Current Manual Process

A human analyst is:

Searching for error logs.
Talk with the person who is authorized with the credentials to solve the problem:
- Examples:
  AWS provisioning failed requires talking with the AWS person who is authorized.
  Bug in the playbook source code - talk with the programmer.
The authenticated person needs to understand how to solve the problem.
Solve the problem.

Our Solution Stack

Loki - as a log database.
Alloy/Promtail - log ingestion and label definer.
OpenShiftAI - model serving, data science pipeline, notebooks.
Backend:
- FASTAPI - for api endpoints.
- Langchain.
- LangGraph - for building the agentic workflow.
- PostgreSQL.
- Sentence Transformers - generating embeddings.
UI:
- Gradio (for now)
Annotation interface: an interface that is used for evaluation and workflow improvement
- Gradio

High-Level Solution

Data is being ingested from the Red Hat Ansible Automation Platform (AAP) clusters, using Alloy or Promtail, into Loki (a time series database designed for logs).
An error log is alerted using a Grafana alert and sent into the agentic workflow.
The agentic workflow processes the log and stores the processed data into a PostgreSQL database.
The log analyst using the UI interacts with the logs and gets suggestions on how to solve the error, depending on their authorization.

Agentic Workflow:

Step 1: Embedding and Clustering

Many logs are generated from the same log template.

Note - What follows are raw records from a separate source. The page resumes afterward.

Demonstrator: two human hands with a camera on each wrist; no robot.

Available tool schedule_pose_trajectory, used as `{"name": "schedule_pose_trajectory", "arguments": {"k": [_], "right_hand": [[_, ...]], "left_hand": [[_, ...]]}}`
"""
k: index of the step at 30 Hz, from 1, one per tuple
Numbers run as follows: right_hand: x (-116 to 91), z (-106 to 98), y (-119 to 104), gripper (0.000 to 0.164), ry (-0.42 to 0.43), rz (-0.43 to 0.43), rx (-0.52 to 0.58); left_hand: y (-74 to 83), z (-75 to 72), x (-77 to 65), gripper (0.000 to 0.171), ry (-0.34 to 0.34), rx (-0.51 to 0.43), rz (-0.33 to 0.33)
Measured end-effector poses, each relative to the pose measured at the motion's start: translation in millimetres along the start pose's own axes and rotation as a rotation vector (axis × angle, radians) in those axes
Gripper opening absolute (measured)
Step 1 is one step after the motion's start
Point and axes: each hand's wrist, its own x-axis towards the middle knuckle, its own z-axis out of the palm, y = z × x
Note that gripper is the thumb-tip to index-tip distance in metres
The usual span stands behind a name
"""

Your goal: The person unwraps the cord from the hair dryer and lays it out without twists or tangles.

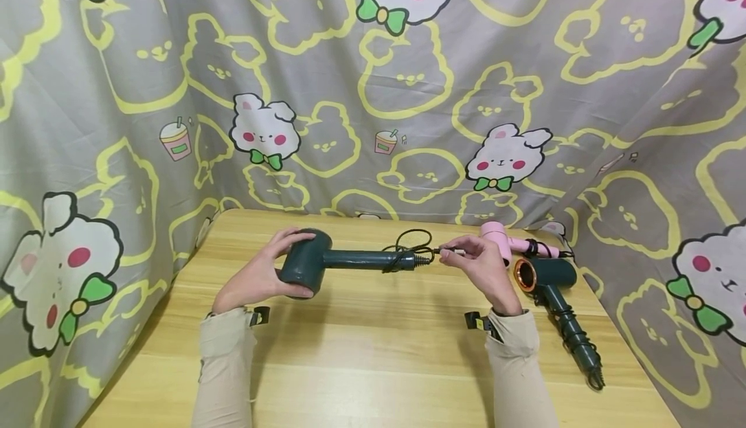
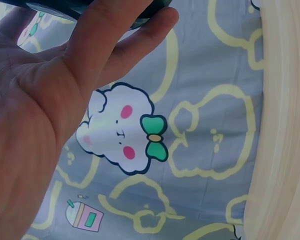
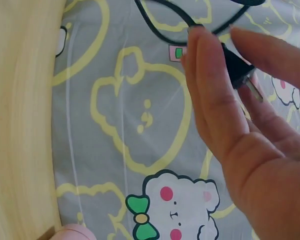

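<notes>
left hand (image 1: 263, 271): wide grip on green dryer (image 1: 361, 260) | right hand (image 1: 486, 267): pinches its plug (image 3: 237, 69)

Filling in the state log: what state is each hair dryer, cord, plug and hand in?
Held green dryer: raised above the table, handle level, unplugged.
Its cord: partly loose, looping by the handle's end.
Plug: out of any socket, prong exposed.
Pink dryer: lying on the table, cord wrapped.
Other green dryer: lying on the table, cord wrapped.
Left hand: grips the held dryer's head.
Right hand: pinches the plug.
</notes>
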Motion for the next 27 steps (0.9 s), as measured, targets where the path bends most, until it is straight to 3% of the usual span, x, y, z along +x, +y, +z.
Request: {"name": "schedule_pose_trajectory", "arguments": {"k": [9,14,20,27], "right_hand": [[4.0,3.6,-1.6,0.029,0.215,-0.15,0.227],[1.1,7.6,-10.1,0.033,0.269,-0.187,0.198],[-6.1,10.4,-23.1,0.032,0.264,-0.25,0.156],[-16.1,11.7,-40.0,0.031,0.13,-0.391,0.172]], "left_hand": [[1.0,4.6,3.5,0.1,-0.016,0.018,0.031],[1.4,6.2,4.1,0.1,-0.029,0.018,0.03],[-0.7,6.2,4.2,0.099,-0.029,0.025,0.017],[-2.7,5.9,4.4,0.099,-0.019,0.037,0.012]]}}
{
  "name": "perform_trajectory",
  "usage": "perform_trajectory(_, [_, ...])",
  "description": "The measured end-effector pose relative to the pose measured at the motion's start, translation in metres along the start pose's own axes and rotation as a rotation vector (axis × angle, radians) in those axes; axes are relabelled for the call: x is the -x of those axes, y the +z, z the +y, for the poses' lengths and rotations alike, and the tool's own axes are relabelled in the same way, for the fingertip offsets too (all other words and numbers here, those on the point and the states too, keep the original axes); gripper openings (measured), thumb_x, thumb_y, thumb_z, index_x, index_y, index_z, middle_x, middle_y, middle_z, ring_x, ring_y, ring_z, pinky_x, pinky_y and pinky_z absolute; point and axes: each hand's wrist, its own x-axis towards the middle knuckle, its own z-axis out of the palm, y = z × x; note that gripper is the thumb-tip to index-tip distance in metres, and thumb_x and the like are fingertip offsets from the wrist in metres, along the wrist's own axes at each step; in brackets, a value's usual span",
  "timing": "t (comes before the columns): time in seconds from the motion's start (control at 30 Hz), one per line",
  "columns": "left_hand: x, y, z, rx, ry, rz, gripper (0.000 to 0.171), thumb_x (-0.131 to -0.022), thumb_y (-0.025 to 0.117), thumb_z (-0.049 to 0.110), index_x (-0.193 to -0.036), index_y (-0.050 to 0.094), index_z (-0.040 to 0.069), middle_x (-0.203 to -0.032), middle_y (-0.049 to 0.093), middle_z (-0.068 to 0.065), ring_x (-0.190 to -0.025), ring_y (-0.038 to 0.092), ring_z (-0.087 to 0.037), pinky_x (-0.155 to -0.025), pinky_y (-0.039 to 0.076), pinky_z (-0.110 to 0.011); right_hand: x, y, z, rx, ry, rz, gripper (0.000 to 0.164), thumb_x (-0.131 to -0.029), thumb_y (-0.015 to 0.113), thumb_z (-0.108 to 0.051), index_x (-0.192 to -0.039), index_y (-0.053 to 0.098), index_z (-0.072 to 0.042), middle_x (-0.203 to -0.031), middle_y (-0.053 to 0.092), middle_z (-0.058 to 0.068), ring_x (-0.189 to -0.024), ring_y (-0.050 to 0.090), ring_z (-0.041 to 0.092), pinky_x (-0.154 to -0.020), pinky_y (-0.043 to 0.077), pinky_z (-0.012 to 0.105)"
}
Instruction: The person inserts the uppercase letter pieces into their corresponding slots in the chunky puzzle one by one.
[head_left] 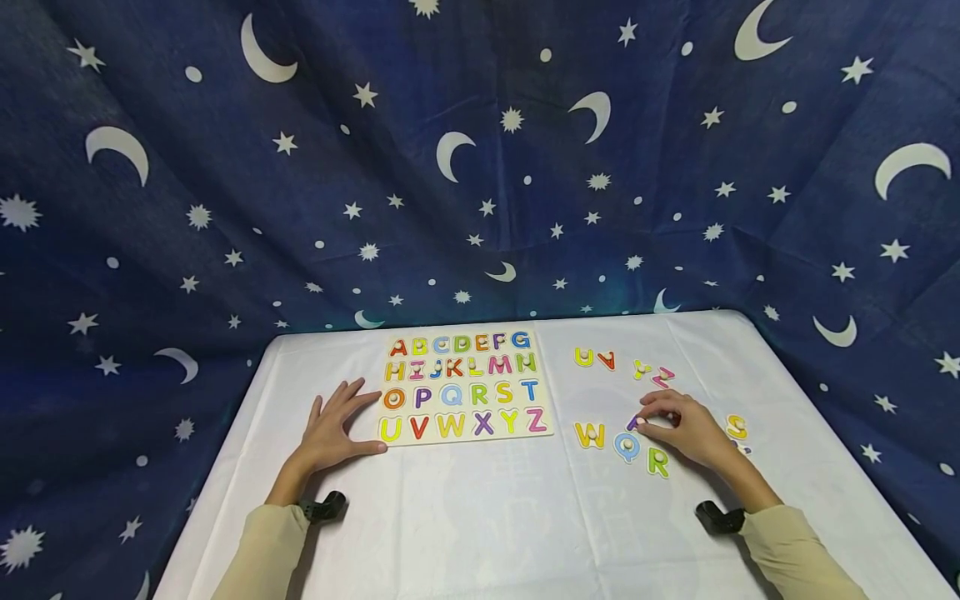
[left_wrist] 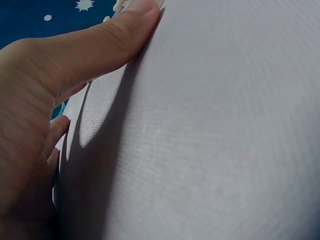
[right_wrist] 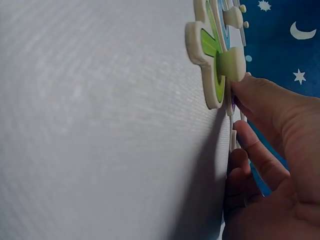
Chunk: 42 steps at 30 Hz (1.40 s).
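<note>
The letter puzzle board (head_left: 468, 439) lies flat on the white table. My left hand (head_left: 333, 429) spreads along its left side, the index fingertip by the orange O (head_left: 393, 398) and the thumb at the near corner. In the left wrist view the thumb (left_wrist: 100, 47) reaches the board's edge. Off to the right, my right hand (head_left: 686, 429) pinches a purple letter piece (head_left: 633, 423) between thumb and forefinger; fingers partly hide its shape. Just nearer lie a blue Q (head_left: 627, 447) and a green R (head_left: 657, 462). Wooden knobs stand up from these pieces.
Around the right hand lie a yellow-orange W (head_left: 589, 435), a yellow S (head_left: 737, 427), a yellow Y (head_left: 641, 369) and a pink Z (head_left: 663, 377). Farther back are a yellow U (head_left: 583, 357) and a red V (head_left: 606, 360). A dark blue star-and-moon cloth (head_left: 420, 208) hangs behind the table.
</note>
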Motion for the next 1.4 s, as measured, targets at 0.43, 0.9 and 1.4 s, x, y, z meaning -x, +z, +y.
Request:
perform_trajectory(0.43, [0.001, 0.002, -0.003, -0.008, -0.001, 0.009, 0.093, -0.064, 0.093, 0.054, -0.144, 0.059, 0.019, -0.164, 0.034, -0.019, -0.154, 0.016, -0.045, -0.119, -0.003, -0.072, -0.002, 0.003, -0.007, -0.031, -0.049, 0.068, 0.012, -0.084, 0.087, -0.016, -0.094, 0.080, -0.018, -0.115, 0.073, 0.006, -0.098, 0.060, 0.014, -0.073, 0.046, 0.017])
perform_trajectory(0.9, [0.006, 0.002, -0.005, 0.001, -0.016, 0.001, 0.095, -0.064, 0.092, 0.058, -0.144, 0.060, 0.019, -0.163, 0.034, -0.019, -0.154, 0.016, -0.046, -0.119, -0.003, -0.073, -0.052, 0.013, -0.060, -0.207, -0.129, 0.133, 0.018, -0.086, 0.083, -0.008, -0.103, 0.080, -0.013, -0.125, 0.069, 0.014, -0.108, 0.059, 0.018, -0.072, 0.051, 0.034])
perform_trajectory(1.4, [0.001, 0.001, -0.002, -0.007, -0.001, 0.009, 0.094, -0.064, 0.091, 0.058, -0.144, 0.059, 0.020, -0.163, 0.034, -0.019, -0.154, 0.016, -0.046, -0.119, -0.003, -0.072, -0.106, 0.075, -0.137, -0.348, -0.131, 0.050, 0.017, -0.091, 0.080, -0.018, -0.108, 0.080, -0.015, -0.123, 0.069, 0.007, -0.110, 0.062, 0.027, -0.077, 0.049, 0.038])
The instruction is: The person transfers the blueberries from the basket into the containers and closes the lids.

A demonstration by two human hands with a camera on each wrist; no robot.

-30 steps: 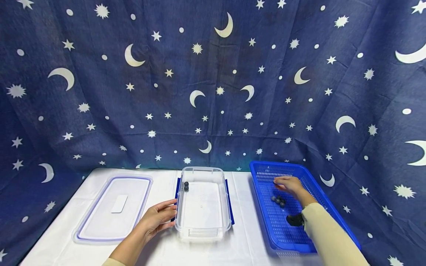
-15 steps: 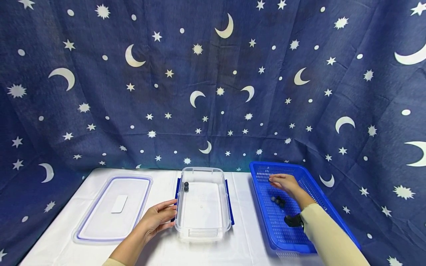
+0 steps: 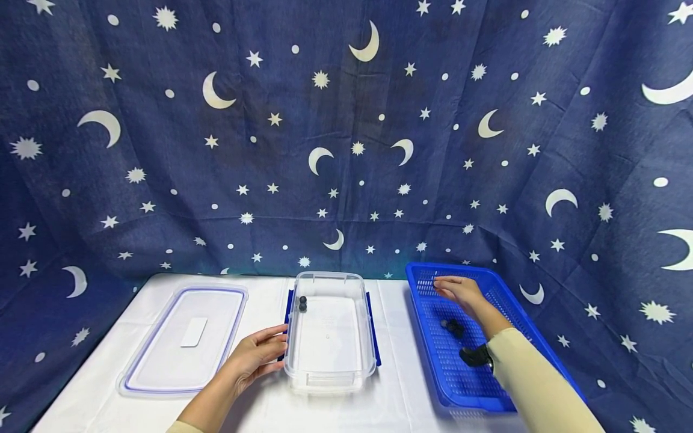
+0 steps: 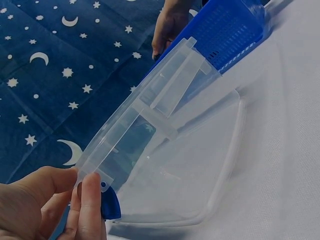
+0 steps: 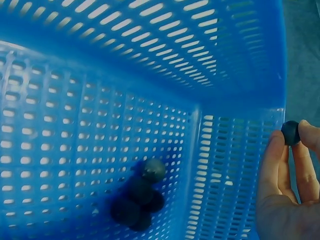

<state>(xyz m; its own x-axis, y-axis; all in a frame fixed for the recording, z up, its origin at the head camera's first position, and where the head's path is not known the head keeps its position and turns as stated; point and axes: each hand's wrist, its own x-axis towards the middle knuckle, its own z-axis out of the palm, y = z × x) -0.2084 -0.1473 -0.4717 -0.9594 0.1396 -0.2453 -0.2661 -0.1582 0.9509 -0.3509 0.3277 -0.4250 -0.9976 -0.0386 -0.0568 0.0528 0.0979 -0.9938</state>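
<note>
Thumb and fingers of my left hand (image 3: 254, 358) grip the left side of a clear plastic container (image 3: 328, 346); in the left wrist view they pinch its rim beside a blue clip (image 4: 111, 204). Inside that container, two small dark blueberries (image 3: 302, 304) lie against the left wall. My right hand (image 3: 464, 296) is over the far part of a blue perforated basket (image 3: 455, 376). It pinches one blueberry (image 5: 290, 133) between thumb and fingertips, close to the basket's rim in the right wrist view. Several more blueberries (image 5: 140, 195) lie clustered on the basket floor.
A clear lid (image 3: 157, 361) with a blue-violet seal and a white label (image 3: 194, 332) lies flat on the white tablecloth (image 3: 392, 385) at left. Behind the table hangs a dark blue curtain (image 3: 346, 198) with moons and stars. A black strap mount (image 3: 476, 356) sits at the right wrist.
My right hand has moved slightly left and up from the blueberry cluster, toward the basket's far left rim. My left hand and the container have stayed put.
</note>
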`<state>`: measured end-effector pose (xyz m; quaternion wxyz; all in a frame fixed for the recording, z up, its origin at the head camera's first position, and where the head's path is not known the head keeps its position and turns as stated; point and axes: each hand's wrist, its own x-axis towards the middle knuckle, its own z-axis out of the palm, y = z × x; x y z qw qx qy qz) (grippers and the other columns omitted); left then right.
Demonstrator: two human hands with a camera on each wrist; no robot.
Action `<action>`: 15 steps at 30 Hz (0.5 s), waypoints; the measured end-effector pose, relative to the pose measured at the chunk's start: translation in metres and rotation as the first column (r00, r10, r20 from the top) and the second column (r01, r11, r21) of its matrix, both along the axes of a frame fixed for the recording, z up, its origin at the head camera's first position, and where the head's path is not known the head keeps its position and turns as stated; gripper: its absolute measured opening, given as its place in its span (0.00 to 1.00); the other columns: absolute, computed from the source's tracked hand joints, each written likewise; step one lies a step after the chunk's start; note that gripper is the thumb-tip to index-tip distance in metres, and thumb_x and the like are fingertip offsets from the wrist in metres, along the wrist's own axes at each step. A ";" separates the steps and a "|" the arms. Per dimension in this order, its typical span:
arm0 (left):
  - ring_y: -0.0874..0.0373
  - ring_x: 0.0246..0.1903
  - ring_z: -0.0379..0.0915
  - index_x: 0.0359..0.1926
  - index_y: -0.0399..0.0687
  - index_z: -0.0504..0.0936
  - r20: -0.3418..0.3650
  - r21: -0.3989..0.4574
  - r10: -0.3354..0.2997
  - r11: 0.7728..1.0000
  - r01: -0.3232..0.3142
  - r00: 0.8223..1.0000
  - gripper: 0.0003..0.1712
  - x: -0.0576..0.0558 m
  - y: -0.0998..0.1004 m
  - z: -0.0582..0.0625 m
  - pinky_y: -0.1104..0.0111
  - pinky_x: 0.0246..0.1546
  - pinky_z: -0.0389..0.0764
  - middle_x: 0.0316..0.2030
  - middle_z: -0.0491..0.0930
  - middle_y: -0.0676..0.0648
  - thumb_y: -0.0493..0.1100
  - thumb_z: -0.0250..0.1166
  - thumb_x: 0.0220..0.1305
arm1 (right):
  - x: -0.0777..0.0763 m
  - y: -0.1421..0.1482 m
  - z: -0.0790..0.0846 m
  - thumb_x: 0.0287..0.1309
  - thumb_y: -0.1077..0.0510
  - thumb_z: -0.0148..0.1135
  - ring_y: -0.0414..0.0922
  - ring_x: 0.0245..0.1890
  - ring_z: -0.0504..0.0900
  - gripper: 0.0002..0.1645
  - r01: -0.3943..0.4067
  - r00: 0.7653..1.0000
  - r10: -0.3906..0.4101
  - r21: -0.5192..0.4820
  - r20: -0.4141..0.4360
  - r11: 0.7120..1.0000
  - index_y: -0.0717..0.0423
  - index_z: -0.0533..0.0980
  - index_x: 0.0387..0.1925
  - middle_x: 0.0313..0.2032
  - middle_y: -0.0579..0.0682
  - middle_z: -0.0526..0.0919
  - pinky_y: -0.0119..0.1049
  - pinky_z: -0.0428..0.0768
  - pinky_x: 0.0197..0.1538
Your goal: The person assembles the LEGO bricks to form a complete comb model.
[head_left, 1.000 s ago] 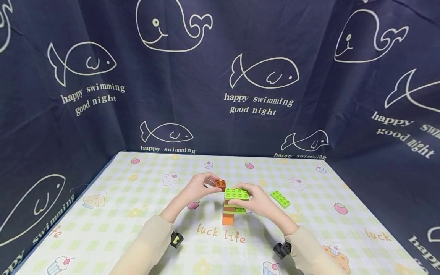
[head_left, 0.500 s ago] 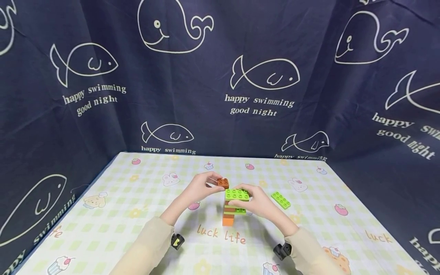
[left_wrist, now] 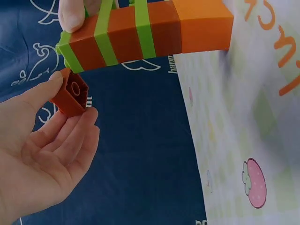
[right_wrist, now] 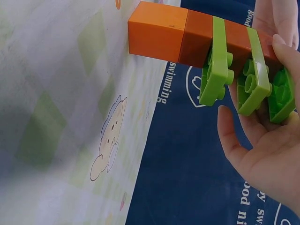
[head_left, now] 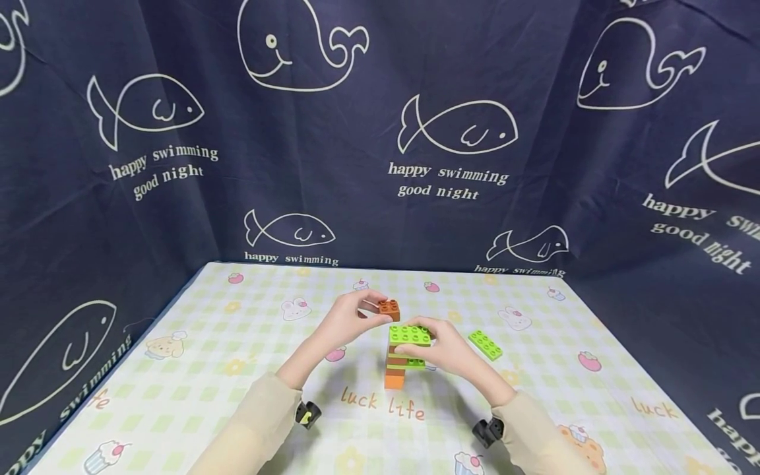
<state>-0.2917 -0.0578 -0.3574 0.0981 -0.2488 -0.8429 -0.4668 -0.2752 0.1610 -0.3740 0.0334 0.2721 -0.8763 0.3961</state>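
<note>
My left hand (head_left: 351,321) pinches a small brown building brick (head_left: 389,309) between thumb and fingers. Its hollow underside shows in the left wrist view, where the brick (left_wrist: 69,96) is apart from the tower's top. The block tower (right_wrist: 199,37) stands upright on the table, with an orange block (head_left: 394,379) at its base. Above that, brown bricks alternate with green plates that jut out to the right. My right hand (head_left: 444,348) grips the tower near its top, thumb in front and fingers behind. The studded top green plate (head_left: 410,335) lies below and right of the held brick.
A loose green plate (head_left: 485,345) lies studs up on the table, right of the tower. The patterned tablecloth (head_left: 202,409) covers the tabletop. Dark blue curtains (head_left: 368,231) with fish drawings hang behind and at both sides.
My left hand has lifted the brown brick slightly and carried it a little right, toward the tower's top. The right hand and the tower have stayed in place.
</note>
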 end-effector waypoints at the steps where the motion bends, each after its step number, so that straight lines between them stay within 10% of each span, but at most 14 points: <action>1: 0.56 0.39 0.81 0.47 0.45 0.80 -0.005 0.001 -0.005 1.000 0.005 1.000 0.19 0.001 0.000 0.001 0.73 0.36 0.81 0.42 0.83 0.47 0.44 0.70 0.54 | 0.000 0.000 0.000 0.49 0.39 0.67 0.37 0.31 0.75 0.27 -0.001 1.000 0.001 0.000 0.002 1.000 0.49 0.78 0.47 0.36 0.42 0.81 0.31 0.75 0.37; 15: 0.57 0.41 0.80 0.47 0.46 0.80 0.030 0.006 -0.065 0.998 0.065 0.997 0.19 0.013 0.007 0.011 0.73 0.37 0.80 0.43 0.83 0.49 0.44 0.70 0.54 | 0.001 0.000 0.001 0.48 0.39 0.67 0.41 0.42 0.78 0.27 0.005 1.000 -0.004 0.005 -0.014 1.000 0.49 0.78 0.46 0.43 0.43 0.82 0.35 0.77 0.45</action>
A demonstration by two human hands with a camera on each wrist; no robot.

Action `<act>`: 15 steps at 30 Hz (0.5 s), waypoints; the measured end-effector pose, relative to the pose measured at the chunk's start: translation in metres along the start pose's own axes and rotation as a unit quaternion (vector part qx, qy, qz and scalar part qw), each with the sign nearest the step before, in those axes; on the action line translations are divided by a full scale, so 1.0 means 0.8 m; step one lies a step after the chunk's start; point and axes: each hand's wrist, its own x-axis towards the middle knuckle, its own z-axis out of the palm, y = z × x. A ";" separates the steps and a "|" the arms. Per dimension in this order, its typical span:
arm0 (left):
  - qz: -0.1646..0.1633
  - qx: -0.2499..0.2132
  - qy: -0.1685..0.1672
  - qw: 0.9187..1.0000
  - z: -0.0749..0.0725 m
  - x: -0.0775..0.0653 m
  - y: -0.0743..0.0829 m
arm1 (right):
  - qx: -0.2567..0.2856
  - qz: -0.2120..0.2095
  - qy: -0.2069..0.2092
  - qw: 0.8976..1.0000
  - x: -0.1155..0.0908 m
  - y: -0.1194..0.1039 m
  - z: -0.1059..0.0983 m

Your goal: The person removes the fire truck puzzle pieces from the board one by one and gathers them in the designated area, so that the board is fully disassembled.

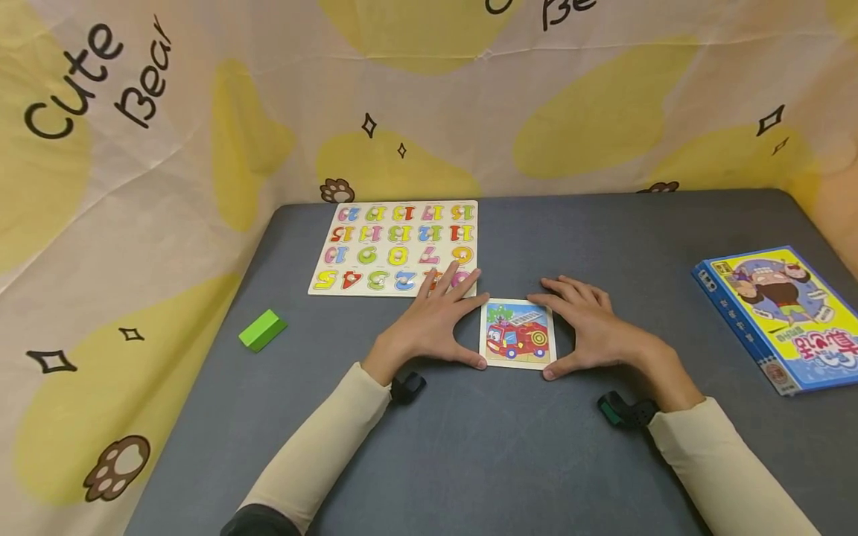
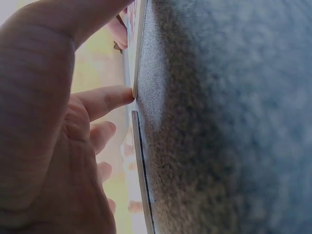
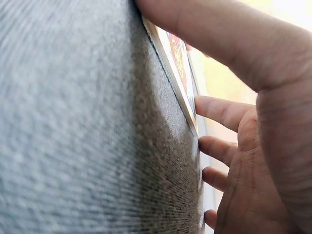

To group them, we embed a subset of each log, then cluster all the embeddings into groups. Each group represents a log template. For example, let’s look at the following three logs:

1. error: user id 10 already exits.
2. error: user id 15 already exits.
3. error: password of user itayk is wrong.

As we can see here, logs 1 and 2 are from the same template, and we want to group them together.

Then the user will be able to filter by templates.

Step 2: Summary and Expert Classification per Log Template

For each log template, create a summary of the log and classify it by authorization.
For example, an analyst who has AWS authentication will filter by their authorization and will see only relevant error summaries in the UI.

Step 3: Creating a step-by-step solution

We will have a router that will determine if we need more context to solve the problem or if the log error alone is sufficient to generate the step-by-step solution.
If we need more context, we will spin up an agent that will accumulate context as needed by using the following:

Loki MCP, which is able to query the log database for additional log context.
RAG for retrieving an error cheat sheet of already solved questions.
Ansible MCP for obtaining code source data to suggest a better solution.

Step 4: Store the data

Store a payload of the generated values for each log in a PostgreSQL database.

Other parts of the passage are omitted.